Reproduce, exactly and only, the lines of the data that follows from the one containing "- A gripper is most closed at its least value" down to the one containing "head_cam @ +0", without pictures.

Items from a data source
■ ■ ■ ■ ■

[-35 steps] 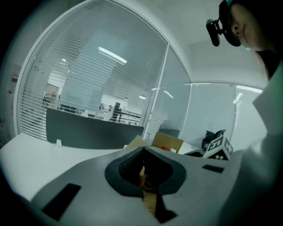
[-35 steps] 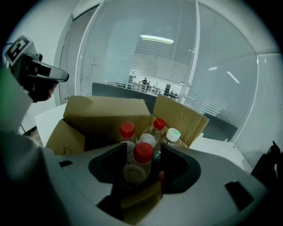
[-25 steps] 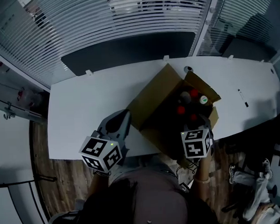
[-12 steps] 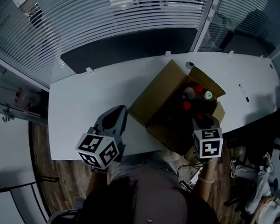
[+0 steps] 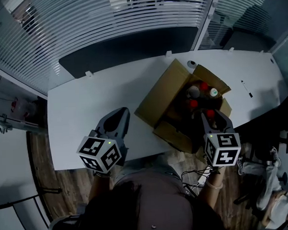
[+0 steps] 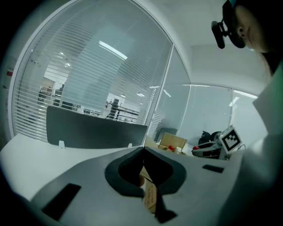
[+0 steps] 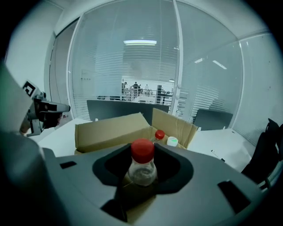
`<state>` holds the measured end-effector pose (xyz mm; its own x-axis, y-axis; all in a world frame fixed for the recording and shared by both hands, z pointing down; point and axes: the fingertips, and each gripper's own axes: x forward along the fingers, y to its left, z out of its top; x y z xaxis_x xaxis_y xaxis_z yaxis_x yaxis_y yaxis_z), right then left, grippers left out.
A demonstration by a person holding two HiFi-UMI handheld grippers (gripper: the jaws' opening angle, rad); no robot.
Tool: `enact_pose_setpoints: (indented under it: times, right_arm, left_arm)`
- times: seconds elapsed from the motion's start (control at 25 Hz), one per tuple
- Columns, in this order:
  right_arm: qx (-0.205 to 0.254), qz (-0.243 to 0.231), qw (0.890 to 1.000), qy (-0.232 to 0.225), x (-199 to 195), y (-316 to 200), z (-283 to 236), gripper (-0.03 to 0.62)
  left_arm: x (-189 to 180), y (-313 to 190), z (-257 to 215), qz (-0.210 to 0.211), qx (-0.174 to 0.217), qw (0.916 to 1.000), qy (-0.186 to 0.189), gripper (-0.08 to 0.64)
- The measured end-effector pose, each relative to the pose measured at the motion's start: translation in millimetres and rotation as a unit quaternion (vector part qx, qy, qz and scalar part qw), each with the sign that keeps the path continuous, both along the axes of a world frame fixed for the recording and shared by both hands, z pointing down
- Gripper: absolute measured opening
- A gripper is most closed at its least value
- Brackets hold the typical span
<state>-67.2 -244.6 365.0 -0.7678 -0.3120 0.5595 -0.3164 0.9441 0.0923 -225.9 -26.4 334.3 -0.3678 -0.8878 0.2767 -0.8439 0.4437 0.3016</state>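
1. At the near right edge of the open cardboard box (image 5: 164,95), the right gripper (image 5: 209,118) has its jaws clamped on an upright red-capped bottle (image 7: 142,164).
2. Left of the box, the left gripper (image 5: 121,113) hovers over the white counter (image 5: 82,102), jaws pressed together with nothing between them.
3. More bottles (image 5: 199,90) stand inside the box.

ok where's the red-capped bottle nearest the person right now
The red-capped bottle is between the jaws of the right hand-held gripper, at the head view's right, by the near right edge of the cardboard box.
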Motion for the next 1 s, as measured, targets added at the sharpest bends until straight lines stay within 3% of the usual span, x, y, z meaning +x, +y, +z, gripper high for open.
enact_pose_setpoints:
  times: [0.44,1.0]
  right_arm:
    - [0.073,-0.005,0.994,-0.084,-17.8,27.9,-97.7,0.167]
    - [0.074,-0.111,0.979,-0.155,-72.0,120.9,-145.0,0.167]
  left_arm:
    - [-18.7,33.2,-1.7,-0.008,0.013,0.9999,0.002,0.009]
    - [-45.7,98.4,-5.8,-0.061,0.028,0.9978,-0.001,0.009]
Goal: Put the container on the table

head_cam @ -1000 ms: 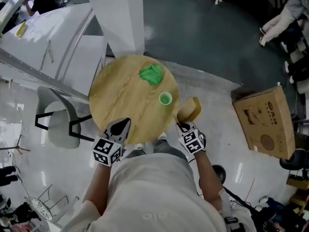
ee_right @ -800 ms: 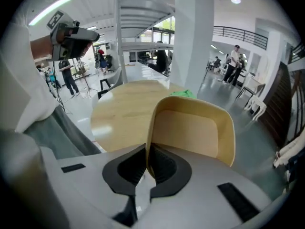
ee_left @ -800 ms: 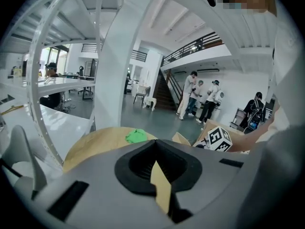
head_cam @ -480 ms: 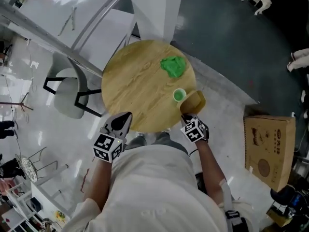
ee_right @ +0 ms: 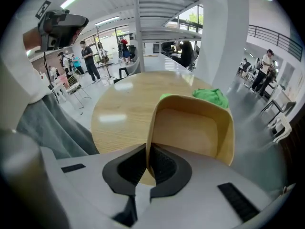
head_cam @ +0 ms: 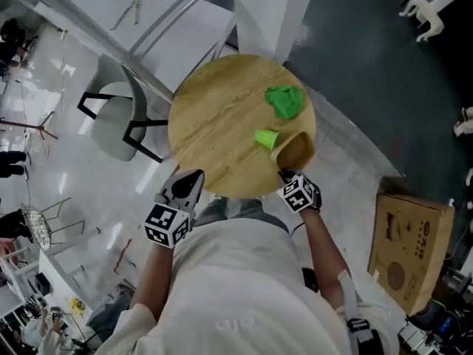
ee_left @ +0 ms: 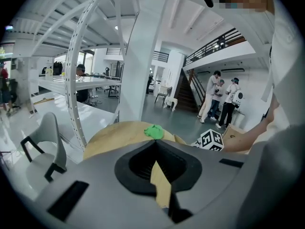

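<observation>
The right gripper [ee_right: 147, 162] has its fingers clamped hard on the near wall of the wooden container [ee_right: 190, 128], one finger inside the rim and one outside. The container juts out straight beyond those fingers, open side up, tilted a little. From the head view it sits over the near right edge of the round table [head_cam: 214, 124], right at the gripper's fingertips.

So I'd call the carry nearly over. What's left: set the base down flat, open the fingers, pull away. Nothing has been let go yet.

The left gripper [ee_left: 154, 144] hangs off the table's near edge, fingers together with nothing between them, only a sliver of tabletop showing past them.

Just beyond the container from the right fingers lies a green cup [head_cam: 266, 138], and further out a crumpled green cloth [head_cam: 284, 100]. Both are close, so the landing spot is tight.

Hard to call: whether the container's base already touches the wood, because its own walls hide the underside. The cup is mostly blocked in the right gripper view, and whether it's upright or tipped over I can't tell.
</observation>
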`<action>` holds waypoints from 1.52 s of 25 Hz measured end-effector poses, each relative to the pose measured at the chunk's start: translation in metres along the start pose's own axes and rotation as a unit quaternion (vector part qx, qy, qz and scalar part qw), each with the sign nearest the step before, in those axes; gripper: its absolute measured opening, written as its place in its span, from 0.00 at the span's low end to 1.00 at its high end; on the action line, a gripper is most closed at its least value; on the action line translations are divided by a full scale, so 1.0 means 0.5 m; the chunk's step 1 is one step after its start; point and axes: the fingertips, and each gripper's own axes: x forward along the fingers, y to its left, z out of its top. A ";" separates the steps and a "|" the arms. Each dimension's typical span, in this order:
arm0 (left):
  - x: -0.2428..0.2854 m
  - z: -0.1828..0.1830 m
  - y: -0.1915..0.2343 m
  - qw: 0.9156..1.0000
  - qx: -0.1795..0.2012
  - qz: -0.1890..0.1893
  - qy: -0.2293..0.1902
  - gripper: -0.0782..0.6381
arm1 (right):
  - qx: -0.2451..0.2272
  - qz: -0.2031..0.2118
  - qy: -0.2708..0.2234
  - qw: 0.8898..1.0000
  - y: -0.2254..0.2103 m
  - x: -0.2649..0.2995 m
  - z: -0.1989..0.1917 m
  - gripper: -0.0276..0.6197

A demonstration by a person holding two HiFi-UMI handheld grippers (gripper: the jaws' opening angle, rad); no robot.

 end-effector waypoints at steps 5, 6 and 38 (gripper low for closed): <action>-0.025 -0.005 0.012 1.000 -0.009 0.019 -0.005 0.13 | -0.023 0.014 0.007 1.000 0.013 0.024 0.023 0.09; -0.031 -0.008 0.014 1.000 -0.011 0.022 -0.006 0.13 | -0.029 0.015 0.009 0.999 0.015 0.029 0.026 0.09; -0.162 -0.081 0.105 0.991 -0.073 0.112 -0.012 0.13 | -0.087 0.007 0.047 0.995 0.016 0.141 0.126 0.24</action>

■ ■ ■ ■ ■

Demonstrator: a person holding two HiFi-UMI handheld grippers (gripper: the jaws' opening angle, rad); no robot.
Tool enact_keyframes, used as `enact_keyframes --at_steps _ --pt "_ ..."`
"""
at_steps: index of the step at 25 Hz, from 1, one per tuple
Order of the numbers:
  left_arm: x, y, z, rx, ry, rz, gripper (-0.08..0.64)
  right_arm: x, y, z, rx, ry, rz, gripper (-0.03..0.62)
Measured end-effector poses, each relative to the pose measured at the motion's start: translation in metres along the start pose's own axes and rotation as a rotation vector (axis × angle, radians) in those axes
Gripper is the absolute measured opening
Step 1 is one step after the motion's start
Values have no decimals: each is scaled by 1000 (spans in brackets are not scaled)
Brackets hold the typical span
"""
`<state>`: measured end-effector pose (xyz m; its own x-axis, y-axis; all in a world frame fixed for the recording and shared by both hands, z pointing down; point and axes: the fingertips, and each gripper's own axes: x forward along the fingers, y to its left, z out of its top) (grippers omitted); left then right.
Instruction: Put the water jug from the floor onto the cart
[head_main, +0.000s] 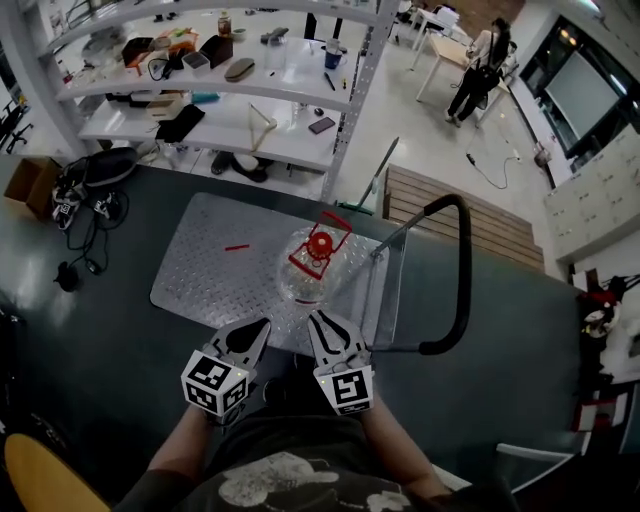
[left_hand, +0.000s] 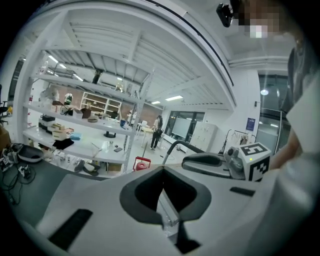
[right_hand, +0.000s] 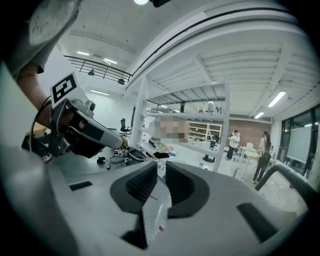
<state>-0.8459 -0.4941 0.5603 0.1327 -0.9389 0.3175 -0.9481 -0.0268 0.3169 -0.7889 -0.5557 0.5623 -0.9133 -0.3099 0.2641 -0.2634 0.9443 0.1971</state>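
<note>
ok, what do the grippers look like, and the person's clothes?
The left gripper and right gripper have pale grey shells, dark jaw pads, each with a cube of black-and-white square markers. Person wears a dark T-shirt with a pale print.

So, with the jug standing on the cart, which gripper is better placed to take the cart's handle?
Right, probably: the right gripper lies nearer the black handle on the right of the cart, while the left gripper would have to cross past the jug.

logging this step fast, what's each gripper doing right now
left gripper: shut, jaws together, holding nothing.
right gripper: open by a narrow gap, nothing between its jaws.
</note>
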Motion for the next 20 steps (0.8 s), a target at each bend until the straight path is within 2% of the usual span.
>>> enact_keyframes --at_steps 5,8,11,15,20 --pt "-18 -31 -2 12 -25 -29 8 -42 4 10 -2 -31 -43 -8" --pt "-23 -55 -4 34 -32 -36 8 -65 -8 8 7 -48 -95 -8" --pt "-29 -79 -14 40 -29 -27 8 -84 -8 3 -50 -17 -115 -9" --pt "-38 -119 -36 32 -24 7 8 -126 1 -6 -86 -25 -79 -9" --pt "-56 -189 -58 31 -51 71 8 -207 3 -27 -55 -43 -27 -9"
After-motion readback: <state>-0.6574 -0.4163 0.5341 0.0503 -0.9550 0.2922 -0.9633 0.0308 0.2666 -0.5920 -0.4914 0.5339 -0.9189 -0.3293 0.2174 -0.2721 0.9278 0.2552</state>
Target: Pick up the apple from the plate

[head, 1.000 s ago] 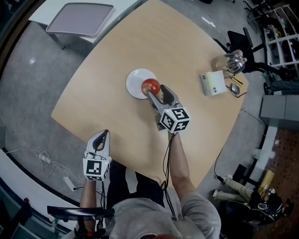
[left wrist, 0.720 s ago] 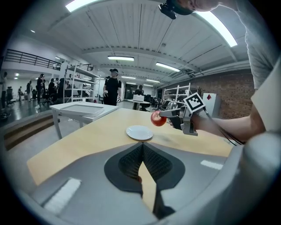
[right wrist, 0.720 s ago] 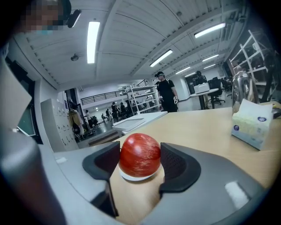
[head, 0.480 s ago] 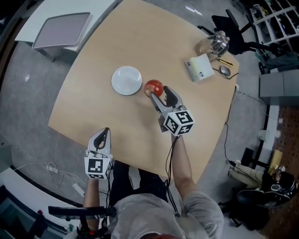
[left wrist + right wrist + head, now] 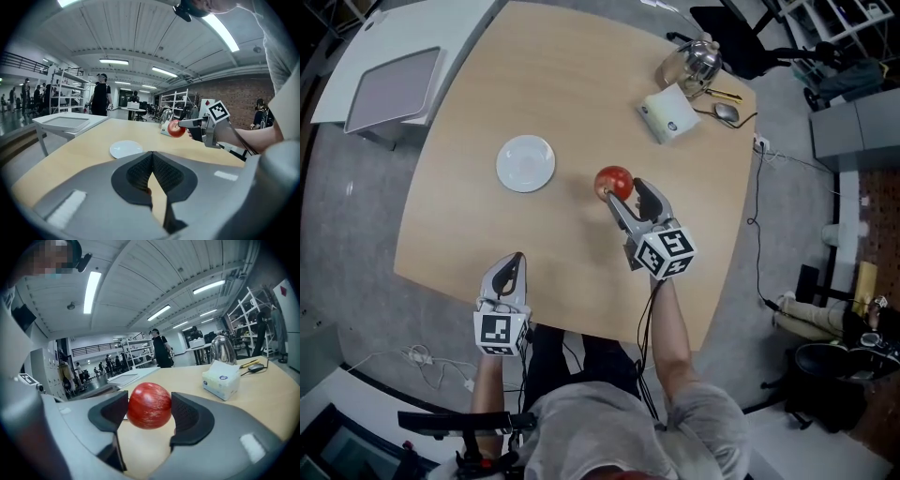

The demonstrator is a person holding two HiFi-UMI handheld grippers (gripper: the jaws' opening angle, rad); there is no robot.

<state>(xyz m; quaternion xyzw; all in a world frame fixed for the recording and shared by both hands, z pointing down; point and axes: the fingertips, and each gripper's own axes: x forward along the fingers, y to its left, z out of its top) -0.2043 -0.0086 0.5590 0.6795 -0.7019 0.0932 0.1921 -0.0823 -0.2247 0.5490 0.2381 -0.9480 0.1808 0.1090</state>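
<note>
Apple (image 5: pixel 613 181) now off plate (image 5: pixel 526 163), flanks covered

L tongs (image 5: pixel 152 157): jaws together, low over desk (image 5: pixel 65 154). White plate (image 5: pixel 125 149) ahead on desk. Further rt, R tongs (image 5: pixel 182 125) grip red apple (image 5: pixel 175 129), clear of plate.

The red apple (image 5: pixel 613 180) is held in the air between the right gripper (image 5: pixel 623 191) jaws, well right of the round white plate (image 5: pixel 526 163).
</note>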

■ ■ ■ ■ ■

RESPONSE TO THE TASK =
- A gripper is most closed at its least value
- Brackets hold the typical span
<state>-67.2 -244.6 365.0 -0.7678 -0.3120 0.5595 -0.3164 0.9441 0.0923 -225.9 -26.4 334.3 -0.3678 -0.8878 0.2767 -0.8439 0.4437 0.3016</state>
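1. At the near right edge of the open cardboard box (image 5: 164,95), the right gripper (image 5: 209,118) has its jaws clamped on an upright red-capped bottle (image 7: 142,164).
2. Left of the box, the left gripper (image 5: 121,113) hovers over the white counter (image 5: 82,102), jaws pressed together with nothing between them.
3. More bottles (image 5: 199,90) stand inside the box.

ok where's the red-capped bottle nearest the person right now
The red-capped bottle is between the jaws of the right hand-held gripper, at the head view's right, by the near right edge of the cardboard box.
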Motion for the next 1 s, as measured, targets added at the sharpest bends until straight lines stay within 3% of the usual span, x, y, z meaning +x, +y, +z, gripper high for open.
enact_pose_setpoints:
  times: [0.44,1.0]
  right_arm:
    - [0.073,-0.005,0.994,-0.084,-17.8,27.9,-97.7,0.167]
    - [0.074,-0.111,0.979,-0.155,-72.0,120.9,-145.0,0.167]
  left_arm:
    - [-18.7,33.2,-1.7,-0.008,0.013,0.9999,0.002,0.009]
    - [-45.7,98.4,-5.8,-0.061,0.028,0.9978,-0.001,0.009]
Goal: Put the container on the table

head_cam @ -1000 ms: 
ee_right @ -800 ms: 
ee_left @ -800 ms: 
head_cam @ -480 ms: 
ee_right @ +0 ms: 
head_cam @ +0 ms: 

A complete answer has now been given to the exercise.